Numa noite em que um pequeno bando de A Onda, enquadrado pelo embrião de tropas de choque, enfrentou outro pequeno bando de anarco-punks, vemos uniformes em ambos os lados, opostos nas suas características estéticas, mas ambos identificadores de uma demarcação de grupo. O fascismo é uma realidade envolvente, cujos sintomas estão dispersos, por isso é sempre possível articulá-los e conjugá-los, criando uma realidade visível onde antes existiam apenas indícios dissimulados. É esta a operação chave do fascismo, e posso pensar que se algum daqueles anarco-punks que se bateram na rua contra A Onda tivesse decidido seguir o curso sobre a autocracia teria com facilidade sido engolido pelo colectivo fascista, como outros alunos com aspecto igualmente punk haviam sido absorvidos também.
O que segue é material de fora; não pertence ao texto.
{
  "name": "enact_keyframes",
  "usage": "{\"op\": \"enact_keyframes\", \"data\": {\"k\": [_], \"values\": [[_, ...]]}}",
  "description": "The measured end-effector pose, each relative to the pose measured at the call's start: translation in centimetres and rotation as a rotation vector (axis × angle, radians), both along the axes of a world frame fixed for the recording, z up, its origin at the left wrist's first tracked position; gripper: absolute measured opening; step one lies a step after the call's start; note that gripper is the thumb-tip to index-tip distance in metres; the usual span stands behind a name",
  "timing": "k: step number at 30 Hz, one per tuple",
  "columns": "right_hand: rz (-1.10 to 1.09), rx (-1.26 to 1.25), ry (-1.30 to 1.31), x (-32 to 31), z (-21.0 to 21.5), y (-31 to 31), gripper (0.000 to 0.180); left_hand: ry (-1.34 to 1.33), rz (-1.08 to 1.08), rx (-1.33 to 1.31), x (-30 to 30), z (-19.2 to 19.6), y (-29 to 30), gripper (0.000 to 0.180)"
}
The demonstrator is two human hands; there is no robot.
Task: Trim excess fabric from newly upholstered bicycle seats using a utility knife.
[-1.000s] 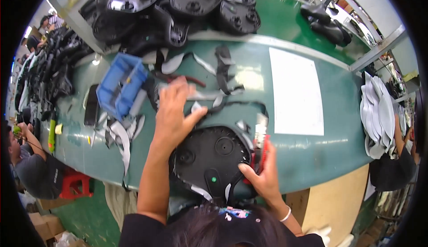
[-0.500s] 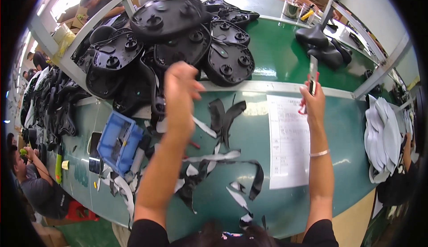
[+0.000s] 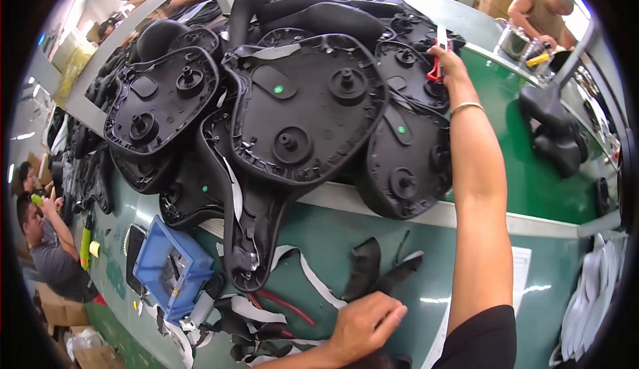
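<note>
Red-handled hand tool with a slim silvery blade point(image 3: 436, 69): at the far right side of a heap of black moulded saddle-shaped shells point(image 3: 313, 116), gripped in the right hand point(image 3: 450, 64), fingers closed round the handle, arm stretched well out. Contact with the heap: cannot tell. Left hand point(image 3: 368, 324) low, near the glossy green tabletop point(image 3: 319, 236), fingers half curled; cannot tell whether anything is in it. Just beyond it, dark flexible strips point(image 3: 365, 269). Farther left, open blue plastic bin point(image 3: 158, 296).
</note>
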State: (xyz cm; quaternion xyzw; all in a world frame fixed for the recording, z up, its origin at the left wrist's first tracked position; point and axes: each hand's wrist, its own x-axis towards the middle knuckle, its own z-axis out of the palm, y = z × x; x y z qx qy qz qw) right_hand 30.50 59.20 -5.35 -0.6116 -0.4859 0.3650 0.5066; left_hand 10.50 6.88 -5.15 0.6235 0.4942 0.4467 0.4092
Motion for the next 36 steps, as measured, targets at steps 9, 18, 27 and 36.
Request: {"op": "enact_keyframes", "data": {"k": [9, 18, 27, 36], "values": [[-0.053, 0.184, 0.388, 3.6, -2.2, -12.3, 0.037, 0.113, 0.136, 0.043, 0.0, -0.9, 0.6, 0.010], [0.263, -0.032, 0.100, 5.1, 4.3, -50.7, 0.036, -0.929, -0.077, -0.490, -2.6, -0.2, 1.5, 0.044], [0.370, -0.374, 0.066, -0.7, 5.1, -67.6, 0.052, -0.470, 0.030, -0.625, -11.1, 2.8, -7.1, 0.039], [0.795, 0.381, -1.051, -1.9, 6.5, -67.6, 0.055, -0.109, -0.109, -0.550, -10.8, 8.2, -8.0, 0.036]]}}
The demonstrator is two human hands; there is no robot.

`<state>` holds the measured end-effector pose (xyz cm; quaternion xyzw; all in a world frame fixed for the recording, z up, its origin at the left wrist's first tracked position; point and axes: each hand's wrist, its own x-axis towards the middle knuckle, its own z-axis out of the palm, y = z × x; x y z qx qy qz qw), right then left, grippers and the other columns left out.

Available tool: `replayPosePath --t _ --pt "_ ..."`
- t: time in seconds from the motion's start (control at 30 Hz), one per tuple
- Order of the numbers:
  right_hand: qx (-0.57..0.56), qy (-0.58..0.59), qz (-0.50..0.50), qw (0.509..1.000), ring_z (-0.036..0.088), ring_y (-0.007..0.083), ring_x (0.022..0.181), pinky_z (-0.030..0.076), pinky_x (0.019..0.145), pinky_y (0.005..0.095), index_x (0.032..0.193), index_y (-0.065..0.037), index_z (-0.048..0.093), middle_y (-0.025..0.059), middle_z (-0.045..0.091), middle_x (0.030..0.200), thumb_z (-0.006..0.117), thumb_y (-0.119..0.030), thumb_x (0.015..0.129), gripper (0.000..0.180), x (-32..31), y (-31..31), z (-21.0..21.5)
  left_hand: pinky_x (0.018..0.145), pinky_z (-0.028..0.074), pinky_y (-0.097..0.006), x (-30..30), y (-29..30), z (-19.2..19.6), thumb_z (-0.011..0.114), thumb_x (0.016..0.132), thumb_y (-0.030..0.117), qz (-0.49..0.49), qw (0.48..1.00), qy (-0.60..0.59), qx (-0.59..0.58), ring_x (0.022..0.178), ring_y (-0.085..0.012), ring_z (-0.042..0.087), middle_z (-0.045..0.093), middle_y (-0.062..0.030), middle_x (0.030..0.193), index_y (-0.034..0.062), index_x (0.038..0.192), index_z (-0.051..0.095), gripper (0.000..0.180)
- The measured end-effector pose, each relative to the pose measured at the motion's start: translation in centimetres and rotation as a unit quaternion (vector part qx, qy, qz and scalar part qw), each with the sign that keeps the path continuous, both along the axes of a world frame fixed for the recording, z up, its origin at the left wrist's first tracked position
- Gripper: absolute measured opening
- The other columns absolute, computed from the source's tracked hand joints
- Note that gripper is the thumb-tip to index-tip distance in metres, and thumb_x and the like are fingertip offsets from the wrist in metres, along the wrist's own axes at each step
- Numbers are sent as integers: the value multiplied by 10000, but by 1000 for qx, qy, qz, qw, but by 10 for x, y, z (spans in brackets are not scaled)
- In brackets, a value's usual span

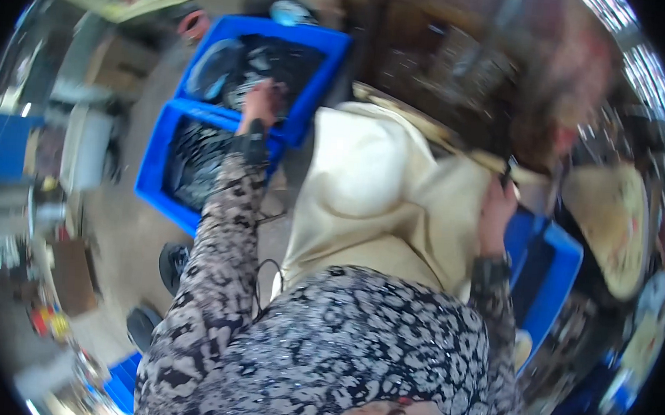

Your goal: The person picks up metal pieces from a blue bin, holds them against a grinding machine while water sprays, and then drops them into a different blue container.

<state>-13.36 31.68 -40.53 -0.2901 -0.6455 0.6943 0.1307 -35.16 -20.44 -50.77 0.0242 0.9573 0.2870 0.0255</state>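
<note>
My left hand (263, 101) reaches over the far blue crate (333, 61), which holds a heap of dark, shiny pieces (296, 66). Blur hides whether its fingers grip any of them. At the edge of the cream apron-like cover (359, 163) over my lap, my right hand (496, 215) is closed. A small dark thing (511, 171) pokes up from its fingers, too blurred to name. Nearer than the far crate, a second blue crate (155, 153) holds similar dark pieces (197, 163).
A wooden work surface (404, 58) with blurred items lies ahead of me. Right of my lap stands another blue bin (564, 262), close to a pale padded seat (609, 219). Dark shoes (173, 266) rest on the floor at left. A cardboard box (123, 66) stands farther off.
</note>
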Motion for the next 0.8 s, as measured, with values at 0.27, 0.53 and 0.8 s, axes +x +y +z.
replayPosePath --t 0.27,0.53,0.8 --pt "-134 34 82 987 388 31 524 284 467 197 1157 -16 587 -48 463 684 547 -84 910 260 18 20 18 700 495 -461 0 12 26 546 838 175 -179 961 161 -138 808 -415 625 651 -214 851 76 969 553 164" --pt "-181 26 131 975 467 94 580 364 533 226 1236 29 528 35 523 834 477 -79 921 337 25 26 30 475 441 -265 6 46 63 436 1014 267 310 716 -87 619 582 -128 517 535 -18 719 136 970 530 168" --pt "79 35 116 989 316 10 449 194 414 193 1077 -65 615 -96 394 604 596 -205 914 215 -73 15 130 491 412 -220 6 28 69 521 953 157 278 631 -211 692 567 -127 478 541 -60 715 50 932 564 117"
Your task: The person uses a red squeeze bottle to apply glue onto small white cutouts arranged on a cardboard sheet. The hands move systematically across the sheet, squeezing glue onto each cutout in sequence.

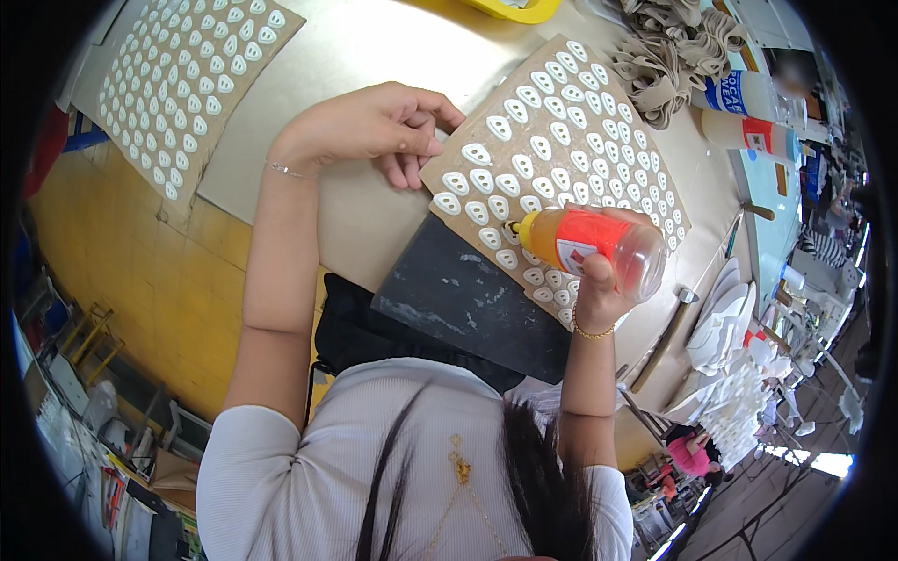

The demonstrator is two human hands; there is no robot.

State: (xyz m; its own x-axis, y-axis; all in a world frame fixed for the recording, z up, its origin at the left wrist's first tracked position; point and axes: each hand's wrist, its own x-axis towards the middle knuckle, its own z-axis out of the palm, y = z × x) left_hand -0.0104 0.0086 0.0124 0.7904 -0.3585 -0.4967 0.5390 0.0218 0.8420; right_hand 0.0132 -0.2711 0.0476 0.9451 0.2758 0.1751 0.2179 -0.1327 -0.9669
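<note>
In the head view, a brown cardboard sheet (571, 140) covered in rows of white teardrop pieces (547, 150) lies tilted on a pale table (365, 56). Its near-left edge overhangs a dark slab (468, 299) that juts toward the person. Bare table surface lies open to the left of the sheet, between it and a second cardboard sheet (187, 79) of the same white pieces at the far left, whose near corner hangs past the table edge. To the far right, a heap of tan loops (669, 56) and two white bottles (748, 112) crowd the sheet's far-right side, and stacked white pieces (725, 323) sit past its right edge.

The left hand (374, 126) rests palm down on the table, fingers loosely curled, with the fingertips touching the left edge of the near sheet. A thin bracelet circles the wrist, and the forearm runs back toward the body.

The right hand (599, 280) is wrapped around an orange squeeze bottle (589, 243), held on its side over the sheet's near edge. Its yellow nozzle (519, 227) points left and meets a white piece there. The forearm rises almost straight from the body.
</note>
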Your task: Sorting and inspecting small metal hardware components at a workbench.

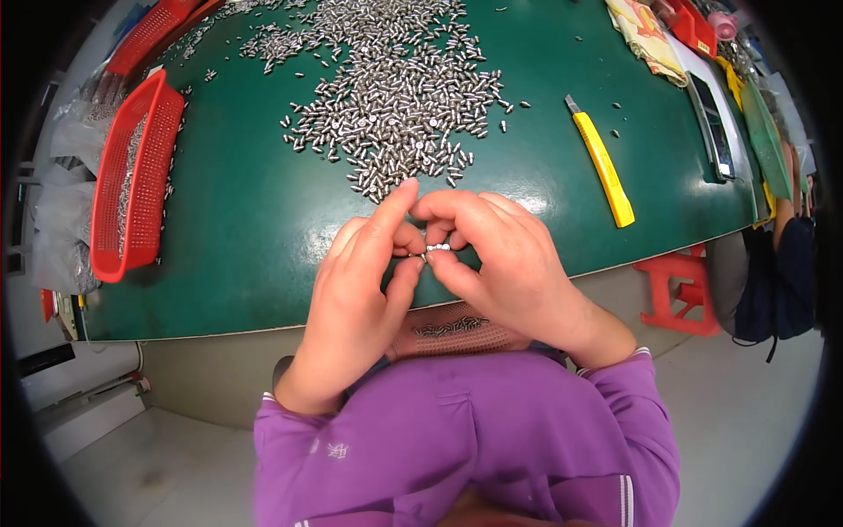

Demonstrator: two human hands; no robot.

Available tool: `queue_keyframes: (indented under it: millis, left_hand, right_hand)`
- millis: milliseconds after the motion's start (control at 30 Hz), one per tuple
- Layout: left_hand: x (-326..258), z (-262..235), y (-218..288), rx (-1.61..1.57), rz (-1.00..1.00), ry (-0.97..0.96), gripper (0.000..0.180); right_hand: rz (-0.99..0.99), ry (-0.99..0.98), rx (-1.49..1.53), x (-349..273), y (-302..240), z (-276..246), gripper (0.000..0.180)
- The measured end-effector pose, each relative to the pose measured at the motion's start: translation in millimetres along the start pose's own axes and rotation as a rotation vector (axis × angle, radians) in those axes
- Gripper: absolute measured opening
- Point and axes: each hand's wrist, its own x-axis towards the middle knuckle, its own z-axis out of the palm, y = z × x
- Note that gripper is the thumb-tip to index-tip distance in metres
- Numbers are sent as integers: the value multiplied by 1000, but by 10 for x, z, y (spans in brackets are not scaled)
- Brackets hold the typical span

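Observation:
Near the table's front edge, my left hand (347, 272) and my right hand (509, 255) meet, fingers curled toward each other. Between my right thumb and fingers sits a short row of small shiny metal parts (438, 247). My left thumb and a bent finger pinch at a small metal piece (419, 256), partly hidden by the fingertips; my left index finger points up and away. Just beyond my fingers begins a large spread pile of small pointed metal parts (395, 114). Below my hands, a pinkish perforated basket (448, 345) at my lap holds more such parts.
A yellow utility knife (602, 167) lies on the green table (536, 158) to the right, its blade end pointing away. At left stands a red perforated basket (149, 198) with metal parts. A phone (713, 132) rests at the right edge. Beyond that edge is a red stool (680, 294).

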Motion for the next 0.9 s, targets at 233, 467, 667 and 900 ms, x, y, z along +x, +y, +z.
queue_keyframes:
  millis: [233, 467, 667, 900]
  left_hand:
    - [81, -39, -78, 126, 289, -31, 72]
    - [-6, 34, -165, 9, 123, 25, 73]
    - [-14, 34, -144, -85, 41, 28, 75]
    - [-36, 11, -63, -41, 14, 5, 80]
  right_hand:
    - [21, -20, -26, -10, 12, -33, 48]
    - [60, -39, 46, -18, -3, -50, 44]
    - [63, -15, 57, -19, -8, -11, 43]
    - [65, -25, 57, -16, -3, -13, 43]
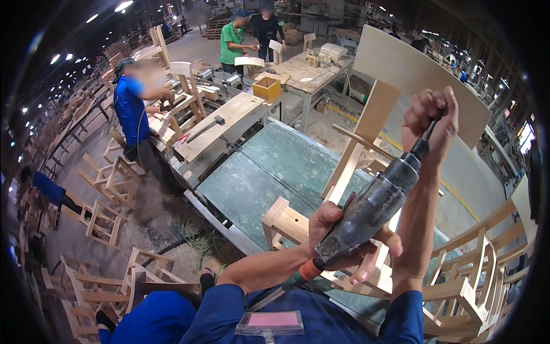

Não foi nesta refrega entre milícias uniformizadas, apesar de rivais, que A Onda foi posta em causa, mas na competição de desporto aquático realizada com os alunos de outra instituição, que curiosamente se chamava Escola Ernst Barlach, em homenagem a um dos grandes escultores do expressionismo, vilipendiado pelos nazis como «artista degenerado». Barlach não fora só um grande escultor e conseguira imprimir a algumas das suas obras um antimilitarismo que não vinha dos bons sentimentos mas do horror intrínseco da guerra. Foi ali, no confronto entre a realidade do fascismo e a memória do antimilitarismo, que a violência e o autoritarismo de A Onda começaram a ultrapassar os limites do que era internamente aceitável pelo próprio grupo, precipitando-o para a implosão final.
Antes do mais, foi porque no resto da sociedade não houve quem necessitasse de um grupo com aquelas características que a violência sistemática de A Onda, em vez de continuar a expandir-se contra o inimigo exterior, se virou contra si mesma. Mas o filme deixa em suspenso a grande questão. O que teria sucedido se alguém, se alguma força política, se a própria polícia, naquele momento, naquela cidade, estivesse interessado num grupo assim? Parece tão fácil chegar ao fascismo, que em vez de explicar o fascismo talvez o que devesse ser explicado fosse o não-fascismo.
A última cena do filme fixa o rosto do professor, já dentro do carro da polícia que o leva preso, transfigurado pela descoberta, tal como o sr. Kurz na novela de Joseph Conrad, quando murmurou, no momento de morrer, «O horror! O horror!». Aquilo que o professor sentiu dentro dele, indizível porque não há palavras que o expressem num instante menor do que um segundo, foi a compreensão dos mecanismos da história. Mas a história é assimétrica, como o tempo que a sustenta, e flui só num sentido. Podemos compreender a prática, mas só depois de a termos praticado, e lançamo-nos na história sem garantias prévias. A Onda é um filme precisamente sobre isto, sobre o fascismo difuso no quotidiano e que só entendemos como fascismo depois de ele já estar instalado.